O porta-voz da Guarda Revolucionária, Alimohammad Naini, convidou ironicamente as forças dos EUA a se fazerem presentes na hidrovia estratégica — e lembrou o incêndio do superpetroleiro Bridgeton, em 1987, como advertência velada.
A declaração foi feita nesta sexta-feira (6) pela mídia estatal iraniana, dias após ataques dos EUA e de Israel ao Irã provocarem bloqueio na rota de energia considerada vital para o mercado global.
Desafio iraniano após ameaça de Trump
Na terça-feira, Trump afirmou que a Marinha dos EUA poderia iniciar escoltas a navios petroleiros pelo Estreito de Ormuz “se necessário”. A resposta iraniana não tardou.
“O Irã saúda veementemente a escolta dos petroleiros e o fato de que as forças dos EUA estarão presentes na travessia do Estreito de Ormuz. E, a propósito, estamos aguardando sua presença”, disse Naini, segundo a mídia estatal.
O porta-voz completou com um aviso de tom histórico: “Recomendamos que, antes de tomar qualquer decisão, os norte-americanos se lembrem do incêndio do superpetroleiro norte-americano Bridgeton em 1987 e dos navios petroleiros que foram alvos recentes.”
Bloqueio na hidrovia estratégica
Desde que os EUA e Israel iniciaram ataques ao Irã no sábado, pelo menos nove navios foram atacados na região. A Guarda Revolucionária chegou a ordenar que embarcações não cruzassem a hidrovia.
O conflito no Oriente Médio já interrompeu o transporte marítimo e as exportações de energia através do Estreito de Ormuz, rota considerada vital para o escoamento do petróleo mundial.
Referência ao Bridgeton: um recado do passado
A menção ao superpetroleiro Bridgeton não foi retórica vazia. Ao resgatar o episódio de 1987, Naini sinalizou que o Irã tem repertório — e disposição de agir — caso os EUA concretizem a escolta naval no Estreito.
O porta-voz também citou os “navios petroleiros que foram alvos recentes” como demonstração da capacidade operacional da Guarda Revolucionária na hidrovia.

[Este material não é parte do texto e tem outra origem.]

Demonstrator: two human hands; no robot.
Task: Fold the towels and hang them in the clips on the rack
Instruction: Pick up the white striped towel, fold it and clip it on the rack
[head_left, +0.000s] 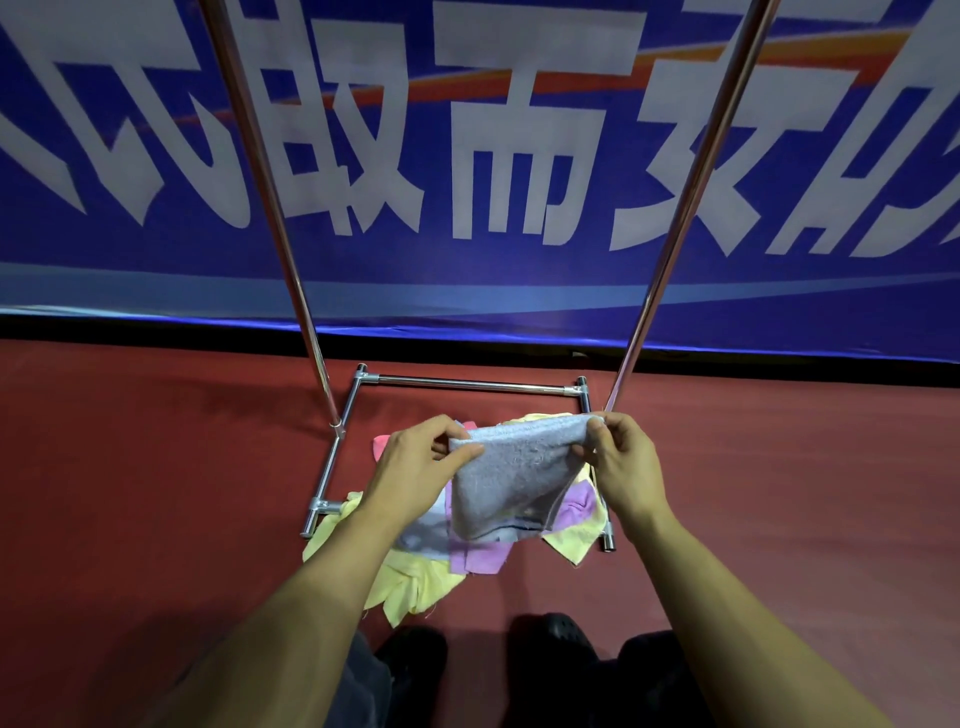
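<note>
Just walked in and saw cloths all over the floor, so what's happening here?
A person is folding towels to hang on the rack. The left hand and right hand each pinch a top corner of a grey towel, holding it up above a pile of yellow, purple and pink towels lying on the red floor inside the metal rack's base. No clips are in view, and nothing shows hung yet.

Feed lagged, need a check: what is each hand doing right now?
Left hand: fingers pinch the grey towel at its top left corner.
Right hand: fingers pinch the same towel's top right corner.
</note>
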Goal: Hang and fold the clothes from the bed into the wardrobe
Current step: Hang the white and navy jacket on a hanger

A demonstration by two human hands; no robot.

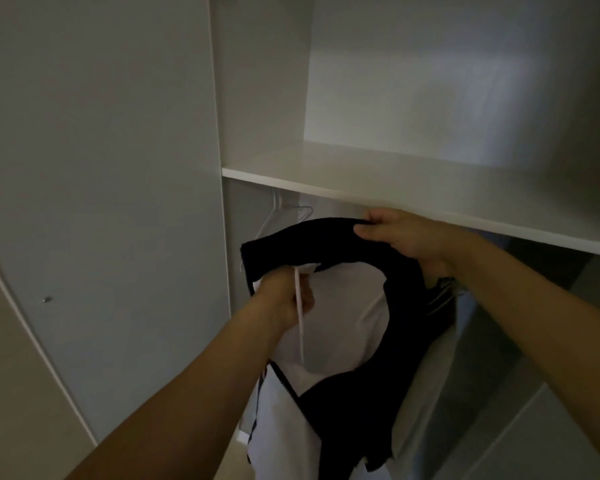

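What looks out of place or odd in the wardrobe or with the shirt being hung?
Nothing looks damaged or spilled. The black-and-white shirt is only half on its white hanger: the left hand grips the hanger while the right hand stretches the black collar, so it hangs bunched and crooked below the shelf.

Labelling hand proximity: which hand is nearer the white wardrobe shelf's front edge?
Right. The right hand pinches the black garment collar just under the white wardrobe shelf edge; the left hand is lower, holding a thin white plastic hanger.
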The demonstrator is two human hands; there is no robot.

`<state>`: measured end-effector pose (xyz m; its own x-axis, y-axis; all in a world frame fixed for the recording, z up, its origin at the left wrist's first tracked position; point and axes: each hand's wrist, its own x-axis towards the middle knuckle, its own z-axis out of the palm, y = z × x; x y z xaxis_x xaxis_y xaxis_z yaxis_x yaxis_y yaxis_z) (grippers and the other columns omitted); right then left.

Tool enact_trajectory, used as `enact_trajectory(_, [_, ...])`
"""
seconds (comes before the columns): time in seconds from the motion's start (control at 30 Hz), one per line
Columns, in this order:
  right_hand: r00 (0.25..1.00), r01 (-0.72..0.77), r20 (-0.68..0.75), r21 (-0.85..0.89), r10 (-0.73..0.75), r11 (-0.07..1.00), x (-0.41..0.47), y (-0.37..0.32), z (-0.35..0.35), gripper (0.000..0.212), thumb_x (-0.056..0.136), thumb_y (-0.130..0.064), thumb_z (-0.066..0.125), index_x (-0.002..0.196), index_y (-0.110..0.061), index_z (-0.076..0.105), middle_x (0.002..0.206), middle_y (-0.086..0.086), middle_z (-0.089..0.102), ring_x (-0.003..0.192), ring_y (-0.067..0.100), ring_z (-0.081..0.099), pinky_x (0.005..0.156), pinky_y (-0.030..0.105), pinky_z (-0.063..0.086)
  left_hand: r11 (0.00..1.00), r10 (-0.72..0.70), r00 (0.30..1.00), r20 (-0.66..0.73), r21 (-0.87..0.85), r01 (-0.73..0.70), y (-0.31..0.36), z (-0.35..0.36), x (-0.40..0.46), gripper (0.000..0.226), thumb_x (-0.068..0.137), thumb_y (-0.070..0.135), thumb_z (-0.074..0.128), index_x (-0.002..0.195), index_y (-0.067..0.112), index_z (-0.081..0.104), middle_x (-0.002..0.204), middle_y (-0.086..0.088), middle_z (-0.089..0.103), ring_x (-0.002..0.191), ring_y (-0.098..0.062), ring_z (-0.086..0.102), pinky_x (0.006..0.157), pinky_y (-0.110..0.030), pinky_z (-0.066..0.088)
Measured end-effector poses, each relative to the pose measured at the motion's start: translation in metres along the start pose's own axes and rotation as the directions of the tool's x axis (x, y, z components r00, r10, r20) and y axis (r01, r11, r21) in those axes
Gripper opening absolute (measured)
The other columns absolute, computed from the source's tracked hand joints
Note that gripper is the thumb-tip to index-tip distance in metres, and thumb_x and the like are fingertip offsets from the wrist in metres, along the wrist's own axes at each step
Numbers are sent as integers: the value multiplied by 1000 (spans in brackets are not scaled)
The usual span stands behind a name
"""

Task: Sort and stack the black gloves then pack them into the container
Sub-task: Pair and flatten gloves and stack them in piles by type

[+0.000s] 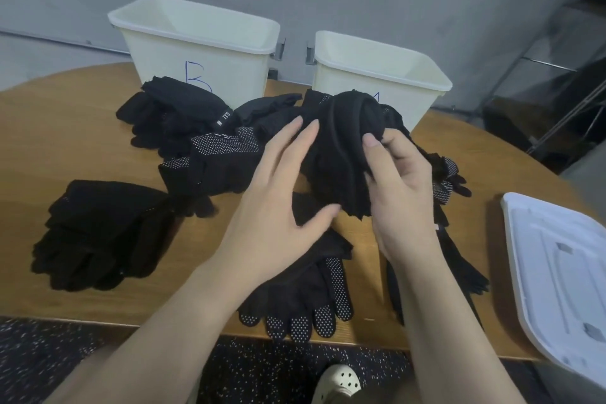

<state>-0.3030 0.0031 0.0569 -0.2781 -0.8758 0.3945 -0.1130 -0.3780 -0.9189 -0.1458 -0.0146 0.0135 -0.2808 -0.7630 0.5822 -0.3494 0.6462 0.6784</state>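
rounded wooden table (98, 141) before a grey wall, dark speckled floor below its near edge. two cream bins at the far edge: container marked b (196, 43) toward the far left, second container (377, 69) toward the far right, its mark hidden behind cloth. white lid (557, 272) overhanging the right edge, partly cut off by the frame. black gloves in heaps: tidy stack (101, 233) near the left edge, loose pile (183, 121) in front of bin b, dotted pair (305, 305) at the near edge, partly hidden under the forearms. count of gloves impossible to tell. bunched glove (344, 141) lifted over the table's middle. right hand (403, 180) pinching its cloth between thumb and curled fingers. left hand (278, 193) flat, fingers straight, pressed against the glove's side.
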Motion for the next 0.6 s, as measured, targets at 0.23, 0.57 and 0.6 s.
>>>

A mensagem implícita é direta: a presença americana não seria garantia de passagem segura.
Com a Guarda proibindo o cruzamento do Estreito e pelo menos nove embarcações já atacadas desde sábado, o impasse coloca em xeque o fluxo de exportações de energia por uma das rotas marítimas mais estratégicas do planeta — e eleva o risco de uma escalada direta entre Teerã e Washington.